Le conducteur du Chariot, le sept du Tarot, vainqueur de lui même, a su dégager l'esprit de la matière. Le sept est le symbole universel d'une totalité, de l'achèvement d'un cycle et du commencement d'un autre. Je suis arrivée au pied de mon cercueil par sept pas, et au huitième j'ai été mise à mort. Mon corps est désuni comme celui d'Orphée. Par le concours de trois Maîtresses, il est rassemblé et la vie m'est rendue par les Cinq Points de la Maîtrise. En partant du centre du cercle, de la Chambre du Milieu, je peux désormais me livrer à la quête des secrets véritables de la Maîtresse Maçonne, en cherchant la Parole Perdue qui est peut-être gravée sur une lamelle d'or.

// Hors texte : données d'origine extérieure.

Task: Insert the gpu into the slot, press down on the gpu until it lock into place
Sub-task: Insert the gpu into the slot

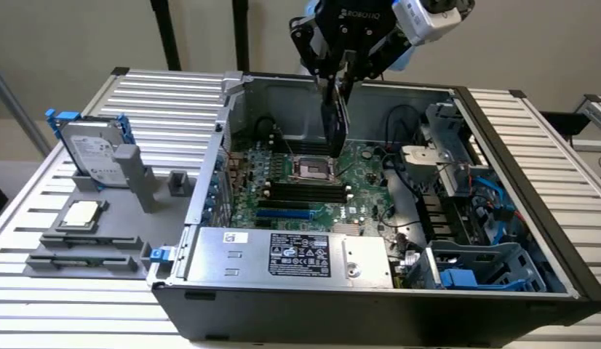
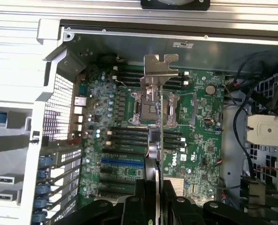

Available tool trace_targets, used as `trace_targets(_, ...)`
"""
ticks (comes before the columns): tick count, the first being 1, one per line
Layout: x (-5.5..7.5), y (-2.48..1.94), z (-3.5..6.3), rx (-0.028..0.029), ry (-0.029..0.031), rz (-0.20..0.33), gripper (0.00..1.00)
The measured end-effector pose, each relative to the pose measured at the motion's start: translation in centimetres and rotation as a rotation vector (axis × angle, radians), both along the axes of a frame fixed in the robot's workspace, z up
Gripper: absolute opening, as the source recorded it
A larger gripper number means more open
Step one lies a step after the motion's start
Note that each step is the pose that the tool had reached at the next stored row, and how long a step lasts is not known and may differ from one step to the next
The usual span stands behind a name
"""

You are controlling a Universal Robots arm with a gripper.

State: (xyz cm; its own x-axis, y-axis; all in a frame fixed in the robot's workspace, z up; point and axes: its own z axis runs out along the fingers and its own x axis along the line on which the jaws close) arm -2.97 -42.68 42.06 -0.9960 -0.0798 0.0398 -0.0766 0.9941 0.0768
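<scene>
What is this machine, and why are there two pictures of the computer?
It is a robot, and the part you see is its grasping tool. One picture comes from a camera standing off to the side. The other comes from a camera on the robot's wrist, looking down past the tool. On the metal table lies an open computer case, so you can see the green board inside. The tool is shut on a thin card, the gpu, which hangs upright over the board. The card is not in the bright-blue slot. A grey power box sits inside the case, nearest the side camera. A hard drive stands on the table at the exterior view's left.
</scene>
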Motion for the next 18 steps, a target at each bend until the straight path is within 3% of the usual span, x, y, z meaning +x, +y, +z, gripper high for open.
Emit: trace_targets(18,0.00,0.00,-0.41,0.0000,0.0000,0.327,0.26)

J'essayerai alors d'ouvrir la boîte d'Idunn, la déesse scandinave des poèmes eddiques, et de saisir les pommes de l'immortalité qu'elle contient, pour me réunir, affranchie d'une mort symbolique, avec tous les Maçons et Maçonnes, pour, tous ensemble, les morts et les vivants, assurer la pérennité de l'Œuvre.